*Problem requirements*. What lines in the material hold the string "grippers"? Copy out each of them.

* * *

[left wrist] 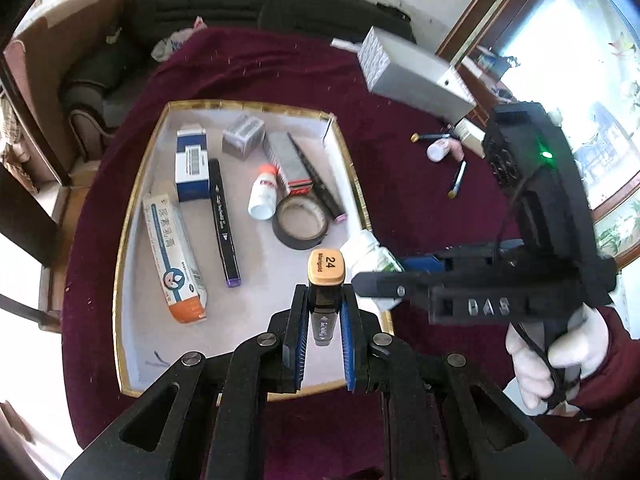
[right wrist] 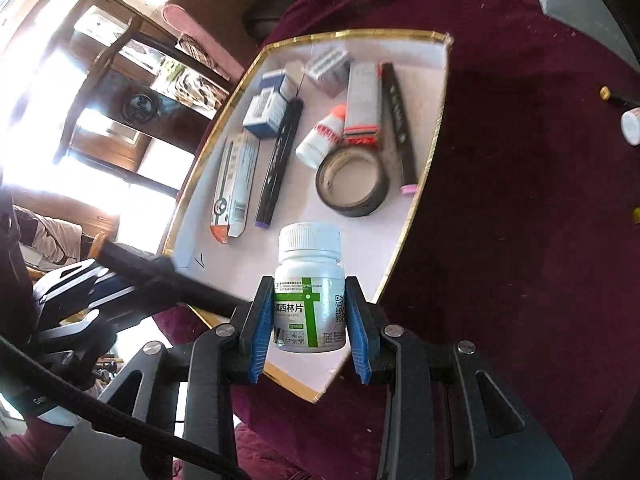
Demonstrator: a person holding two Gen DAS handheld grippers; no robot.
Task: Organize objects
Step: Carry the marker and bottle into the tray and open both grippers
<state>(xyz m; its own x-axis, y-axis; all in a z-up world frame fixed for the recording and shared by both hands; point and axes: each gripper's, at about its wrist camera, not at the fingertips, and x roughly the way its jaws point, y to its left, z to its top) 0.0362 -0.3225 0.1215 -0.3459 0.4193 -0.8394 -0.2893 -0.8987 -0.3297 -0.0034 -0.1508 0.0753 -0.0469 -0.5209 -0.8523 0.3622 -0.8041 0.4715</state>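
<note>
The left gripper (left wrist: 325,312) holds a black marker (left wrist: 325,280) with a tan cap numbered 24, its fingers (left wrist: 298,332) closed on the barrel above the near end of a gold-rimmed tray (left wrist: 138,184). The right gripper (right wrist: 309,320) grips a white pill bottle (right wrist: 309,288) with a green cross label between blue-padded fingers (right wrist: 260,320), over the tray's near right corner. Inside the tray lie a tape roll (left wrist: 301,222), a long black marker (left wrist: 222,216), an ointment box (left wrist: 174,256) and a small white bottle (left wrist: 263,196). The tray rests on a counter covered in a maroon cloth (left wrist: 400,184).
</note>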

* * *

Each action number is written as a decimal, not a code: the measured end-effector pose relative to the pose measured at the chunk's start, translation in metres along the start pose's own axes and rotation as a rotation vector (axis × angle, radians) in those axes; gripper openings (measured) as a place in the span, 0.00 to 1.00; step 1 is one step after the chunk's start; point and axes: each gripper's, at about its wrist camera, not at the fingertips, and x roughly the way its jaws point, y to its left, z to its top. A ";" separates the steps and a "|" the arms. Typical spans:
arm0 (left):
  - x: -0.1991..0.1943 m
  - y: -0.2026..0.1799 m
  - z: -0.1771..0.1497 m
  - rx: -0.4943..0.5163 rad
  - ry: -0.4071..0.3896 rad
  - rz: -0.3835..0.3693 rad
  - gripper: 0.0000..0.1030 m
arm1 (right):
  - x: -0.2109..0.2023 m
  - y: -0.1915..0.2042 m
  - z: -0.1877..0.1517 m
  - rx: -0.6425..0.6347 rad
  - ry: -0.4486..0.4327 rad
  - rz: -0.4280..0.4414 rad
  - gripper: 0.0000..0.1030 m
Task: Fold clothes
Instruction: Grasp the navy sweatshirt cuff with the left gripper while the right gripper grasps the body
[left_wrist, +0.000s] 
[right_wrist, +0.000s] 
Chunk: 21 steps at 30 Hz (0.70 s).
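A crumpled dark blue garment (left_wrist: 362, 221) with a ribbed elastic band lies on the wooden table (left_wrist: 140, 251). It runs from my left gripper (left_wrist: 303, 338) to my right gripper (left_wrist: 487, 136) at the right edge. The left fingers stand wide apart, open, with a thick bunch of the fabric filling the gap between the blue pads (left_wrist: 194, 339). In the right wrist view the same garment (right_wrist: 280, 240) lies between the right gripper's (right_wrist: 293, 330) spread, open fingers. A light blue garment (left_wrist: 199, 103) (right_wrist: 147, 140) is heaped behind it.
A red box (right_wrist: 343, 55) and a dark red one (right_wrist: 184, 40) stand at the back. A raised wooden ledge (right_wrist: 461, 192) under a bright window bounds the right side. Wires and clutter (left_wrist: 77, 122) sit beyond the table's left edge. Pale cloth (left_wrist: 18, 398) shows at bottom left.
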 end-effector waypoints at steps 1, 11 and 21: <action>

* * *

*Expected output*.
Demonstrator: a person holding two Gen DAS handheld grippers; no robot.
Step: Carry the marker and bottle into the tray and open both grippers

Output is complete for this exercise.